Task goal:
After finding the line that contains "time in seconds" in the entries below, retype it and every following line precisely, the last included.

★ ★ ★

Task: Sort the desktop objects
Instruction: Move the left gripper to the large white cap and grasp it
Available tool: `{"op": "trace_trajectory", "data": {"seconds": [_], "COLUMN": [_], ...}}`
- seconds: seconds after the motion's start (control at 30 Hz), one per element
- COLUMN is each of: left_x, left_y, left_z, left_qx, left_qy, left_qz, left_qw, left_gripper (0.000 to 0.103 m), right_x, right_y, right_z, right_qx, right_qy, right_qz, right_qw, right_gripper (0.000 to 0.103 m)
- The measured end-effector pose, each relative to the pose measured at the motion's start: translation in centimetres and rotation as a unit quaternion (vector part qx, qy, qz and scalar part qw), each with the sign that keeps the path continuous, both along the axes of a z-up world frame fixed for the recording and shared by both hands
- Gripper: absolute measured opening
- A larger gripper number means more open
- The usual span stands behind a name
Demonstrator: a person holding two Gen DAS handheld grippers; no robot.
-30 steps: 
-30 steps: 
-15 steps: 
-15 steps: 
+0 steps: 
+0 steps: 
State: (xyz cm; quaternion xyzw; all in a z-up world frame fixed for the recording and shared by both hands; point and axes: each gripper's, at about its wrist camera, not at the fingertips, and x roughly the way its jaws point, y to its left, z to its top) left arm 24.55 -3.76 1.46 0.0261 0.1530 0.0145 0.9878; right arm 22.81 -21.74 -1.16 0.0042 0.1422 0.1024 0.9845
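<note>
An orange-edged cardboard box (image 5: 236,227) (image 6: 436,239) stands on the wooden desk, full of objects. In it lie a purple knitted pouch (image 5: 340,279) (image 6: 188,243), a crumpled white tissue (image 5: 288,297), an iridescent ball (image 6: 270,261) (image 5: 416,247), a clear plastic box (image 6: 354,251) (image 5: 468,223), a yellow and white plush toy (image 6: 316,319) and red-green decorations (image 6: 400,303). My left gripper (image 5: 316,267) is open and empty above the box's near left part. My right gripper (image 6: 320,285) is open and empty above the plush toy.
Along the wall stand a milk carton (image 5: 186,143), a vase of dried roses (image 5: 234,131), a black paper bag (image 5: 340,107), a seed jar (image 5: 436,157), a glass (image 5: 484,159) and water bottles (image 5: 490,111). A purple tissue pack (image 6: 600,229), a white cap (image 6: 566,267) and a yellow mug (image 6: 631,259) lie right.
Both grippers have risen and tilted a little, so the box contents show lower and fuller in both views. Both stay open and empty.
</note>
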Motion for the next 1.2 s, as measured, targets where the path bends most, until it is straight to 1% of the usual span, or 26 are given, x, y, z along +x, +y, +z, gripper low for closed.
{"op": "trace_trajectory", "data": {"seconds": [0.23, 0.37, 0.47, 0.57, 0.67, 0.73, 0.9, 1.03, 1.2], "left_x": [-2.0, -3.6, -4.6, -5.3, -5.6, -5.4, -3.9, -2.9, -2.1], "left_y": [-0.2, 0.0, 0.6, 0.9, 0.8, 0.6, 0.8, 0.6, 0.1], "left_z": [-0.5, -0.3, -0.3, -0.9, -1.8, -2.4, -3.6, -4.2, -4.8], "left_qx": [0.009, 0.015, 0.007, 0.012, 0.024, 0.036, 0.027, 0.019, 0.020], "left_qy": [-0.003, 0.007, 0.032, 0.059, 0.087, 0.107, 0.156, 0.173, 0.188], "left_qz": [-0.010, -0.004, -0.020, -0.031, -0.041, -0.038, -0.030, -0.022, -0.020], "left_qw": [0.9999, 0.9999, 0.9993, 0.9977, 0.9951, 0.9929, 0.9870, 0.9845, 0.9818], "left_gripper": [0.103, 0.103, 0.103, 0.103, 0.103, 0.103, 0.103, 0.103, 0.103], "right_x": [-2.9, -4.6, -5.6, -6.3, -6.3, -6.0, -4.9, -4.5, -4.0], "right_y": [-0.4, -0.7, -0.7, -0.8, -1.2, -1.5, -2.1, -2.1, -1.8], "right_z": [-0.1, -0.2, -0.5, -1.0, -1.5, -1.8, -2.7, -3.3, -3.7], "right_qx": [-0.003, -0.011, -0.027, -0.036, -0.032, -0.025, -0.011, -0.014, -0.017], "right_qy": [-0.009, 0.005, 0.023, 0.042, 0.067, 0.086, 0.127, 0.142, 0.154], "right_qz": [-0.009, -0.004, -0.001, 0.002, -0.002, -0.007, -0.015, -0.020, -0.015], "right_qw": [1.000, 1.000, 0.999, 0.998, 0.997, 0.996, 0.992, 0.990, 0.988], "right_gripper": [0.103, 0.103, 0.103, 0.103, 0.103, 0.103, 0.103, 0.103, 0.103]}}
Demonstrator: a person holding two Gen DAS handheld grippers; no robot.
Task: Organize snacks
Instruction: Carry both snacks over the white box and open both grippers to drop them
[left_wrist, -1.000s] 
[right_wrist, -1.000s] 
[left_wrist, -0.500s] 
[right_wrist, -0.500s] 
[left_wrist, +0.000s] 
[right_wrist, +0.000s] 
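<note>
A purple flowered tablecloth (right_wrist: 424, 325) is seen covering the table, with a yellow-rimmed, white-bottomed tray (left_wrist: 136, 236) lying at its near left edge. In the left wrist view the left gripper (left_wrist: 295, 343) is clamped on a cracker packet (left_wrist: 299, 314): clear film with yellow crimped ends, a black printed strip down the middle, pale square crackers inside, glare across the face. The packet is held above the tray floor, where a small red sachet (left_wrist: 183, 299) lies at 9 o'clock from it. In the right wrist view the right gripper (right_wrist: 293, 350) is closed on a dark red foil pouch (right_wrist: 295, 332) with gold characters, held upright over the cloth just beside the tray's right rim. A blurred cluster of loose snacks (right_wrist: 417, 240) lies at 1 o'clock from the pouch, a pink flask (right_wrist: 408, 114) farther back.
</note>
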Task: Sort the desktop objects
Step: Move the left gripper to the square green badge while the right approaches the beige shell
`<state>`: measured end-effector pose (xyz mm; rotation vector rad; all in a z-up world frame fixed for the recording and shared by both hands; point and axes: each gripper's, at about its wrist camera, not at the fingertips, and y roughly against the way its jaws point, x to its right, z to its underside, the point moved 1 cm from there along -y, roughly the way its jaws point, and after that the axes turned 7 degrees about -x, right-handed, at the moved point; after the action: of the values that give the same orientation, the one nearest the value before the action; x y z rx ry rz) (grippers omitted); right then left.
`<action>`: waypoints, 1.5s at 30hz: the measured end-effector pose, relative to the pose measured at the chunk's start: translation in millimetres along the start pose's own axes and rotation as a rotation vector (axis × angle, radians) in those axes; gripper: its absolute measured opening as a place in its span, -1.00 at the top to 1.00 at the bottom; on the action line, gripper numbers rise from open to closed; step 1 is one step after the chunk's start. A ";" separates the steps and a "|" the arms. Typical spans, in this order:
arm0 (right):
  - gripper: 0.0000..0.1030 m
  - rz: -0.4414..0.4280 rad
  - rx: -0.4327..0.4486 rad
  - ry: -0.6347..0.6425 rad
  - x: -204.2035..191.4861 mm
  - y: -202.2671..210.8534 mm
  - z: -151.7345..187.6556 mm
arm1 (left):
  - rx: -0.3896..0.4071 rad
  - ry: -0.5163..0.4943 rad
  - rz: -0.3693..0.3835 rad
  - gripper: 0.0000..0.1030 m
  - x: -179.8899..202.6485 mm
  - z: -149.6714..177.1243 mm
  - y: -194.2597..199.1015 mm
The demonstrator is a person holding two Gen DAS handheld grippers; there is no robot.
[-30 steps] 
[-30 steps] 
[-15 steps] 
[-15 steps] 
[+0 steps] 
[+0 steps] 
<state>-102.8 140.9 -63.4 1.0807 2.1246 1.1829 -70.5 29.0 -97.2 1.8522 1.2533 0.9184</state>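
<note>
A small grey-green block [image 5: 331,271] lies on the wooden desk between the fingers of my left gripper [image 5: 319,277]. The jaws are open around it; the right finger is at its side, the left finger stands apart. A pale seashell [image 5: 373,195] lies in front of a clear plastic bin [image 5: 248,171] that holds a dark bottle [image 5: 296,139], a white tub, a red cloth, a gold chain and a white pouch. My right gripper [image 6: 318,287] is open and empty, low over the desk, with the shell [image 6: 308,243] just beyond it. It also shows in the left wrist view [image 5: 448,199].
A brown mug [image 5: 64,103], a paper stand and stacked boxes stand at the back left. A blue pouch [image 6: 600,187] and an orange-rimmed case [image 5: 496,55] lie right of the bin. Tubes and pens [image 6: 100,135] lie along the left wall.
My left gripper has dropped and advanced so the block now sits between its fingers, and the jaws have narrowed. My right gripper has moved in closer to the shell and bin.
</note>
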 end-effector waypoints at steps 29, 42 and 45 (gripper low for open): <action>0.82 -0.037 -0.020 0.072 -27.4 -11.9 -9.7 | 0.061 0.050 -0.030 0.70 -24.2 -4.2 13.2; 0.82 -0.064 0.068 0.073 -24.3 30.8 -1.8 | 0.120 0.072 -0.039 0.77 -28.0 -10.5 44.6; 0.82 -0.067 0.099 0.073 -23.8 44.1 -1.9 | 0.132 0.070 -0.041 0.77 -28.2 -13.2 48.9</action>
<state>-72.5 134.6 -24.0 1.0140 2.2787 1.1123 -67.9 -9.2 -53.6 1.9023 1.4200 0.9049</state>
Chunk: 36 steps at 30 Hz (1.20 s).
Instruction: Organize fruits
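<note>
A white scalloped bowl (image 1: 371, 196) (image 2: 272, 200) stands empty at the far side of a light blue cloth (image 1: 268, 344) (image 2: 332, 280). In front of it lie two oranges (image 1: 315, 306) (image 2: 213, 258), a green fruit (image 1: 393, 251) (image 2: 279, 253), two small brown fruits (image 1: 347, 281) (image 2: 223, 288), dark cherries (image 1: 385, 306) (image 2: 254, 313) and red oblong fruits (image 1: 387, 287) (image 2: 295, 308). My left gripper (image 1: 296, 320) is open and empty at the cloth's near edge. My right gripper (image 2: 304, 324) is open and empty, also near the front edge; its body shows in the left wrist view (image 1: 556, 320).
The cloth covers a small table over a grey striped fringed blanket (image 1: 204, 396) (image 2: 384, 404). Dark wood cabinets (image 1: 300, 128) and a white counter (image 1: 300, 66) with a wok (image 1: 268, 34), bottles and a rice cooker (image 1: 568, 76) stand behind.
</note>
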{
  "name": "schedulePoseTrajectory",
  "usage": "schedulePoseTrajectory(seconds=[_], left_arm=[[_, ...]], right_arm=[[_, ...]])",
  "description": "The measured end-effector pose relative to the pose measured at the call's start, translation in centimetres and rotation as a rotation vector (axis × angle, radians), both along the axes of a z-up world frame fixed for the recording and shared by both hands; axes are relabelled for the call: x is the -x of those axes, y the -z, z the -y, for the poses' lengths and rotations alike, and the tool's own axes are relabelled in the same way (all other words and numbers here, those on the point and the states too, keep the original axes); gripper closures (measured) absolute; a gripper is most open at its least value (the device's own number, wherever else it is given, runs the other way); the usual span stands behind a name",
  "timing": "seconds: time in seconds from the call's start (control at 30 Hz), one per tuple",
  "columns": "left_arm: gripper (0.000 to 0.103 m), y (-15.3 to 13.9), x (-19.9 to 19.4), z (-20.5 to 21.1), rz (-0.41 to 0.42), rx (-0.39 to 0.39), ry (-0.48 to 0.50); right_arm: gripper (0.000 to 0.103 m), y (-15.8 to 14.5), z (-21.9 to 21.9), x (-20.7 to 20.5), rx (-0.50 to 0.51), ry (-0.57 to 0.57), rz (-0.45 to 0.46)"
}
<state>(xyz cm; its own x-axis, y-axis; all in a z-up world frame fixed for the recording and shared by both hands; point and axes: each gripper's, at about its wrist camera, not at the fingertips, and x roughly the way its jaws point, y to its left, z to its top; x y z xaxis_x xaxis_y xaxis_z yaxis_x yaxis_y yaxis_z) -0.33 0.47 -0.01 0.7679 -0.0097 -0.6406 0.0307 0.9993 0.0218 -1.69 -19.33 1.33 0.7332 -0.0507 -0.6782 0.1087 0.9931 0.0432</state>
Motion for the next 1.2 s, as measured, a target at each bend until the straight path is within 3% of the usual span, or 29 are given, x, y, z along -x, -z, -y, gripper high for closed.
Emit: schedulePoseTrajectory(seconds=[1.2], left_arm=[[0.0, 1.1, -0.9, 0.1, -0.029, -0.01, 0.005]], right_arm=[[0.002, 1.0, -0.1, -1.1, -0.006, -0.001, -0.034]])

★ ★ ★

Solution to this exercise:
  "timing": "seconds: time in seconds from the call's start (control at 30 Hz), one per tuple",
  "columns": "left_arm: gripper (0.000 to 0.103 m), y (-15.3 to 13.9), x (-19.9 to 19.4), z (-20.5 to 21.1), rz (-0.41 to 0.42), rx (-0.39 to 0.39), ry (-0.48 to 0.50); right_arm: gripper (0.000 to 0.103 m), y (-15.8 to 14.5), z (-21.9 to 21.9), x (-20.7 to 20.5), rx (-0.50 to 0.51), ry (-0.57 to 0.57), rz (-0.45 to 0.46)"
}
<state>(xyz cm; its own x-axis, y-axis; all in a z-up world frame fixed for the recording and shared by both hands; point and axes: each gripper's, at about its wrist camera, not at the fingertips, and x roughly the way its jaws point, y to its left, z to its top; x y z xaxis_x xaxis_y xaxis_z yaxis_x yaxis_y yaxis_z) -0.33 0.47 -0.01 0.7679 -0.0097 -0.6406 0.0307 0.9993 0.0218 -1.69 -19.33 1.33 0.7332 -0.0507 -0.6782 0.1087 0.9931 0.0432</state>
Motion for the next 1.2 s, as measured, a target at each bend until the straight path is within 3% of the usual span, or 29 are given, x, y, z along -x, -z, -y, gripper high for closed.
Emit: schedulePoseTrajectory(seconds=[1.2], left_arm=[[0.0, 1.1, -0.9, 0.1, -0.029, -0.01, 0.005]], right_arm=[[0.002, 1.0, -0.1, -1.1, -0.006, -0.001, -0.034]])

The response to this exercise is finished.